In one example of a cache memory system, in response to receiving the partial write request, the circuitry is further configured to detect matching data from a previous partial write in the cache line.

In one example of a cache memory system, in response to matching data in the cache line, the circuitry is further configured to write the data of the partial write request to the cache line, wherein the location is the location of the matching data.

In one example of a cache memory system, in response to no matching data in the cache line, the circuitry is further configured to write the data of the partial write request to the cache line, wherein the location is any location of the cache line.

In one example of a cache memory system, the location is determined by a cache algorithm.

In one example of a cache memory system, the location is determined by a cache algorithm selected from the group consisting of Bélády's Algorithm, Least Recently Used, Most Recently Used, Pseudo-Least Recently Used, Random Replacement, Segmented Least Recently Used, 2-way set associative, Direct-mapped cache, Least-Frequently Used, Low Inter-reference Recency Set, Adaptive Replacement Cache, Clock with Adaptive Replacement, Multi Queue, and combinations thereof.

In one example of a cache memory system, the location is determined by a Least Recently Used cache algorithm.

In one example of a cache memory system, the circuitry is further configured to:

receive a read request for partial hit data;

detect matching data in the cache line corresponding to the partial hit data;

verify the word status bits associated with the data are set to true; and

read data from the cache line.

In one example of a cache memory system, in response to writing the data of the partial write request to the location of the cache line, the circuitry is further configured to set a dirty status bit to true.
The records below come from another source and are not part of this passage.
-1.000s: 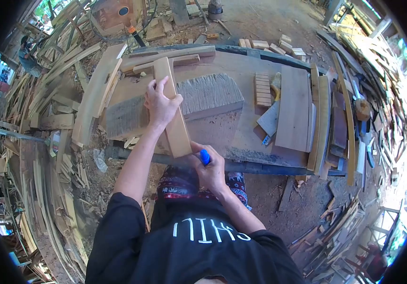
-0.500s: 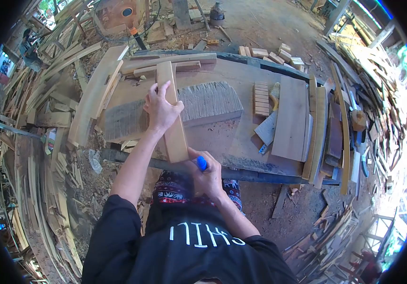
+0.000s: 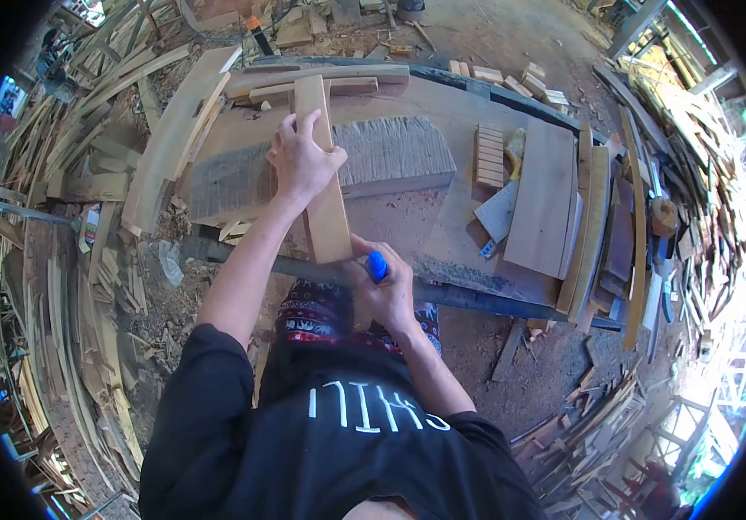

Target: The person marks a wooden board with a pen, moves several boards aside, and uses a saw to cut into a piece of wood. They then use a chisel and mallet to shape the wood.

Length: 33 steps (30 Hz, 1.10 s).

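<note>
A smooth, light-brown wooden board (image 3: 331,221) lies crosswise over a rough, weathered grey timber block (image 3: 394,160), its near end jutting out toward me. My left hand (image 3: 303,165) is clamped over the board's middle, thumb on the right edge and fingers on the far side. Beside the near end, my right hand (image 3: 390,290) is closed around a blue-handled tool (image 3: 377,265). Only the rounded blue end of that tool shows plainly; the rest is hidden by the fingers or blurred. The right index finger is at the board's near right corner.
On the workbench (image 3: 442,243) to the right lie a slatted wooden block (image 3: 489,156), a wide plank (image 3: 539,204) and long curved strips (image 3: 594,225). Two wood lengths (image 3: 321,85) rest along the far edge. Scrap piles (image 3: 87,295) crowd the left floor.
My view has tilted, so the bench and board sit higher in the picture. Both hands keep their grips, and the right one stays by the board's near end.
</note>
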Available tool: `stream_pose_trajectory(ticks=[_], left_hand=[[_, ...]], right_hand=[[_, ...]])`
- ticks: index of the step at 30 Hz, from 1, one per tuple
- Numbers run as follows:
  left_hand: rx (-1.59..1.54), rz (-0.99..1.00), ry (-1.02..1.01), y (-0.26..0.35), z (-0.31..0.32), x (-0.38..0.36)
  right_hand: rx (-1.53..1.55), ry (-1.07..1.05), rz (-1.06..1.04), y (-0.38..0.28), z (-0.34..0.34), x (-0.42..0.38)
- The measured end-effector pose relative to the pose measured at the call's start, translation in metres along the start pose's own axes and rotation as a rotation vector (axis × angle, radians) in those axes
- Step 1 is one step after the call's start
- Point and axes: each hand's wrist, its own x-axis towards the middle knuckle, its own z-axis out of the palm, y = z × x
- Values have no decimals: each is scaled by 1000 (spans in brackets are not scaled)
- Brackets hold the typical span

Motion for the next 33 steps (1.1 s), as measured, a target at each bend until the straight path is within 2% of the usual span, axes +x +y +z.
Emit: stream_pose_trajectory(ticks=[16, 18, 33], left_hand=[[-16, 88, 54, -13, 6, -3], [-108, 77, 42, -18, 7, -1], [-108, 76, 3, -20, 6, -1]], right_hand=[[29, 1, 38, -2, 3, -3], [36, 6, 39, -2, 3, -2], [15, -5, 30, 1, 3, -2]])
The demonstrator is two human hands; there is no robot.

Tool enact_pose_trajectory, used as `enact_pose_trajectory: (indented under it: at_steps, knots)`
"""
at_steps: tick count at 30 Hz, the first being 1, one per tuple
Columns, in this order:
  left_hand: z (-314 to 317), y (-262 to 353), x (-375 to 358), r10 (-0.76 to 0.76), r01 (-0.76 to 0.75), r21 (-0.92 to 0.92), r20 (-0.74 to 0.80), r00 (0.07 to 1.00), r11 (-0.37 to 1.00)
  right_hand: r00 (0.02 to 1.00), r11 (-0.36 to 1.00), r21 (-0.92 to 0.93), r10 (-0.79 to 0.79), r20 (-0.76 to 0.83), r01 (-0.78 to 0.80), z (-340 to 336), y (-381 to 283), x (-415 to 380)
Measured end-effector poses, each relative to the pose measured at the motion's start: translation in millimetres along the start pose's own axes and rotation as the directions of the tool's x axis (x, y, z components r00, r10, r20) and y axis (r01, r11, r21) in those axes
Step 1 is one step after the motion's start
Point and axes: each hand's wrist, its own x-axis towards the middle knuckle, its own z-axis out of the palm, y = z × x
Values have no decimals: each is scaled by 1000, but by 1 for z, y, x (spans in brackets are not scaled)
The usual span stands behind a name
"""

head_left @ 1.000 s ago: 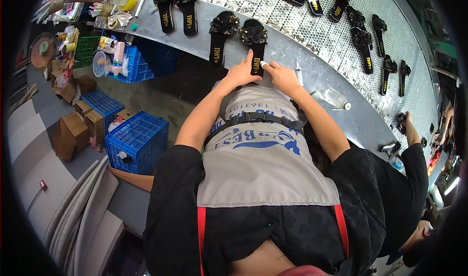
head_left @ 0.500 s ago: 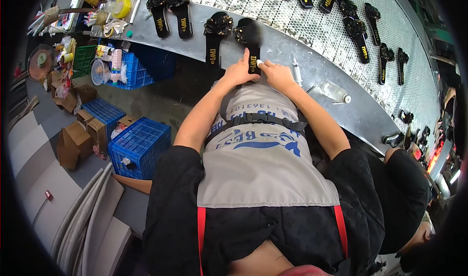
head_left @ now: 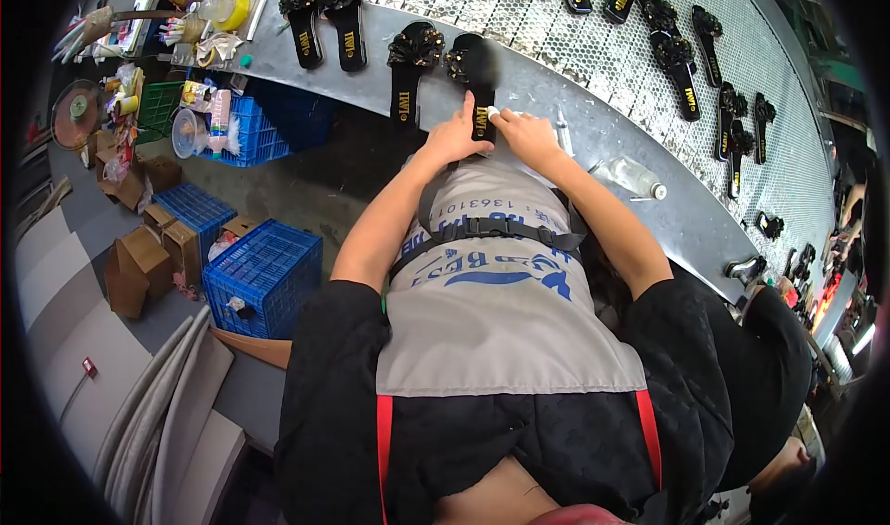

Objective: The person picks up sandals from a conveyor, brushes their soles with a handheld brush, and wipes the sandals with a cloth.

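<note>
A black slipper [head_left: 481, 117] with gold lettering and a dark flower lies on the metal bench edge before me. My left hand [head_left: 452, 137] holds it at the heel end, index finger stretched along its left side and thumb across the heel. My right hand [head_left: 525, 137] is closed in a pinch on a small white thing [head_left: 492, 113], pressed to the insole's right edge; its kind is too small to tell. Just left is the matching slipper [head_left: 405, 94]. A syringe [head_left: 564, 132] and a clear bottle [head_left: 634, 178] lying on its side are right of my right hand.
Another pair of slippers [head_left: 345, 35] stands further left. Several more lie on the mesh-patterned conveyor [head_left: 593, 52] beyond the bench. Yellow tape [head_left: 235, 13] and pens are at the far left. Blue crates [head_left: 262, 270] stand on the floor. A co-worker's dark sleeve [head_left: 777, 339] is at right.
One more slipper now lies on the conveyor at the right. The co-worker's arm there has shifted. My right hand has moved slightly at the insole's edge; my left hand stays in place.
</note>
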Motion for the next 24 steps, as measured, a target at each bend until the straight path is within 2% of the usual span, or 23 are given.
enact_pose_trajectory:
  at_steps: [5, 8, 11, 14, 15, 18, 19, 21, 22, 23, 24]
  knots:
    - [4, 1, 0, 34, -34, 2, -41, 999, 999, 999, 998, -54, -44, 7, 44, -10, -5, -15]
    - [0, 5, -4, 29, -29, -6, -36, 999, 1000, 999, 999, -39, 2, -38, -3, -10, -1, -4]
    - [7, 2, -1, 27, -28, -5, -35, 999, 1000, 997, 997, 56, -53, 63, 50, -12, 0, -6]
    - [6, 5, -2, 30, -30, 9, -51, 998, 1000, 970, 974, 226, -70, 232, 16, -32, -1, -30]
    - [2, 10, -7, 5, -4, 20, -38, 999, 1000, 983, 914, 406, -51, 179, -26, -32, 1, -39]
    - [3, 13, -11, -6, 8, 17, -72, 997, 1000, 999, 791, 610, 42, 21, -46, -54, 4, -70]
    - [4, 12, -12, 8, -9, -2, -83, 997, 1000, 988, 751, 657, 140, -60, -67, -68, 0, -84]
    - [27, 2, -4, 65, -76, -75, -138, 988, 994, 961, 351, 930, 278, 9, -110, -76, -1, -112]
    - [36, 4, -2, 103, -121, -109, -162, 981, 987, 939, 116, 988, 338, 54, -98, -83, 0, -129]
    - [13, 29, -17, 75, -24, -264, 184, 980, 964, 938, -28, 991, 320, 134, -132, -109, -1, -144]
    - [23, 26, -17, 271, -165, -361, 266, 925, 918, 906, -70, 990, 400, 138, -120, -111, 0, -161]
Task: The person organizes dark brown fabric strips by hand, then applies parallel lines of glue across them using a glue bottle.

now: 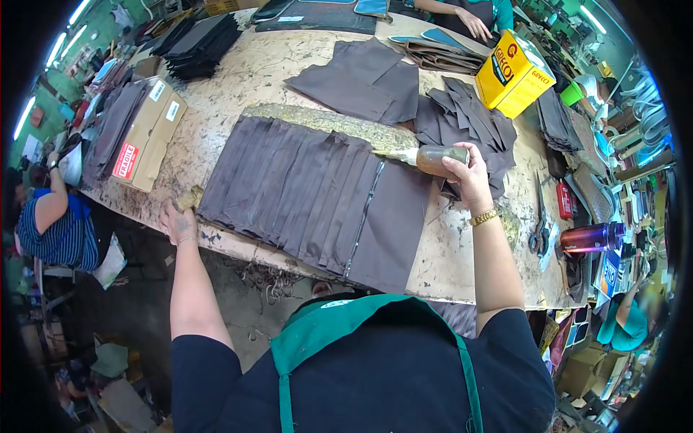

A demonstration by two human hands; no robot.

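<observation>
My right hand point(468, 173) is wrapped round a glue bottle point(434, 160) with amber contents, tipped on its side. Its pale nozzle point(393, 154) points left, just over the top of a shiny wet line point(367, 209). That line runs down the dark brown sheets point(393, 224), which lie overlapped in a fanned row point(281, 187). My left hand point(178, 222) rests on the table's near edge, left of the row, fingers stretched out beside a yellowish crusty patch point(189, 198).
A yellow can point(511, 74), loose brown pieces point(364, 83) and a black stack point(196, 47) stand farther back on the worn table point(249, 83). A cardboard box point(150, 136) is left; scissors point(538, 224) and a purple bottle point(593, 237) are right. Co-workers are around.
</observation>
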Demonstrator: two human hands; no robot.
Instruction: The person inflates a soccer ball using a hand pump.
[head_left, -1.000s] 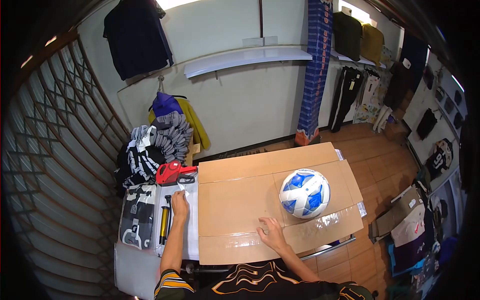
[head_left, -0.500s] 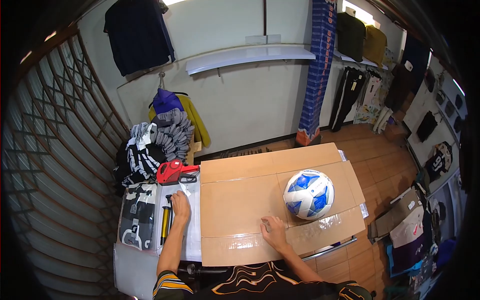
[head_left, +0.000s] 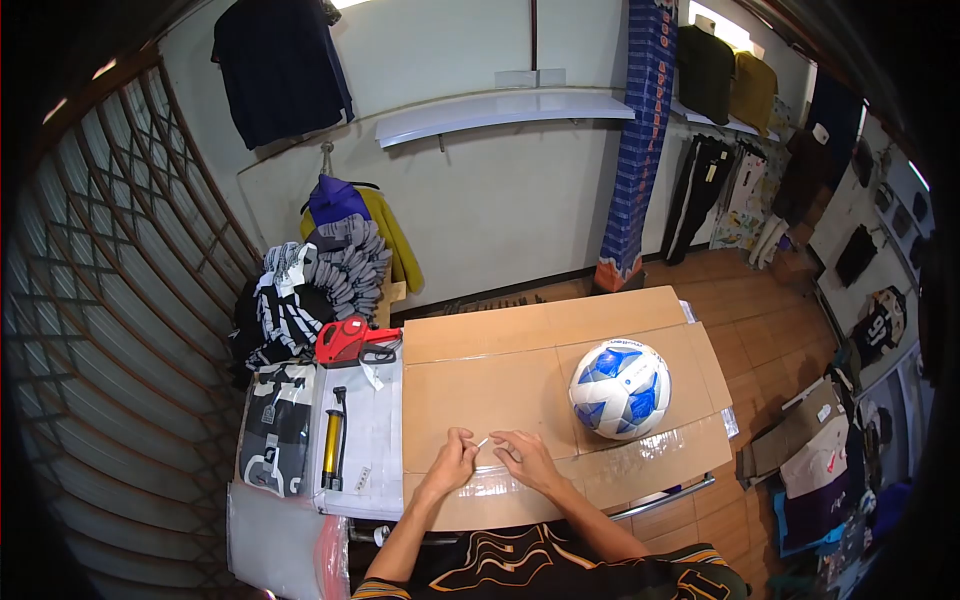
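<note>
My left hand (head_left: pixel 454 462) is closed in a pinch on a small, thin, whitish piece (head_left: pixel 483 441), over the cardboard (head_left: pixel 480 375). From the other side my right hand (head_left: pixel 527 461) meets it, curled fingers closed at the piece's far end. Most of the piece is hidden by the fingers, and I cannot tell what it is. A white and blue football (head_left: pixel 620 390) rests on the cardboard beyond my right hand. Left of the cardboard lies a yellow and black hand pump (head_left: pixel 333 440), with a small pale strip (head_left: pixel 363 477) beside it.
A red and black tool (head_left: pixel 352 341) lies near the pump, by a pile of grey and black-and-white clothing (head_left: pixel 330 270). Packaged garments (head_left: pixel 278 430) sit at the left edge. A metal rail (head_left: pixel 665 494) runs below the cardboard's right side. A white shelf (head_left: pixel 505 115) is on the wall.
My left hand has left the pump area and moved right over the cardboard, with the thin piece. My right hand has shifted slightly left to meet it. The football stays in place.
</note>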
In one example of a cache memory system, the circuitry further comprises:

a cache memory; and

a cache controller coupled to the cache memory, wherein the buffer circuitry is coupled to the cache controller and further comprises a lookup table.

In one example there is provided, a method for processing partial write hits in a cache memory system, comprising:

receiving a write request for partial hit data to a cache line;

querying, using a cache controller, a partial dirty buffer (PDB) having a lookup table (LUT) associated with the cache line to locate cache data matching the partial hit data;

in response to locating cache data;

writing the partial hit data over the cache data in the cache line; and

setting word status bits in the PDB corresponding to a location of the partial hit data in the cache line to true;

in response to not locating cache data;

identifying a location in the cache line for writing the partial hit data;

writing the partial hit data to the location in the cache line; and

setting word status bits in the PDB corresponding to the location of the partial hit data in the cache line to true.

In one example of a method for processing partial write hits, the method further comprises:

detecting a full state of the cache line from the word status bits; and

setting a valid status bit of the cache line to true.

In one example of a method for processing partial write hits, the method further comprises writing the cache line data to a main memory.

In one example of a method for processing partial write hits, the method further comprises identifying the location for writing the partial hit data by a cache algorithm.

In one example of a method for processing partial write hits, identifying the location is by a cache algorithm selected from the group consisting of Bélády's Algorithm, Least Recently Used, Most Recently Used, Pseudo-Least Recently Used, Random Replacement, Segmented Least Recently Used, 2-way set associative, Direct-mapped cache, Least-Frequently Used, Low Inter-reference Recency Set, Adaptive Replacement Cache, Clock with Adaptive Replacement, Multi Queue, and combinations thereof.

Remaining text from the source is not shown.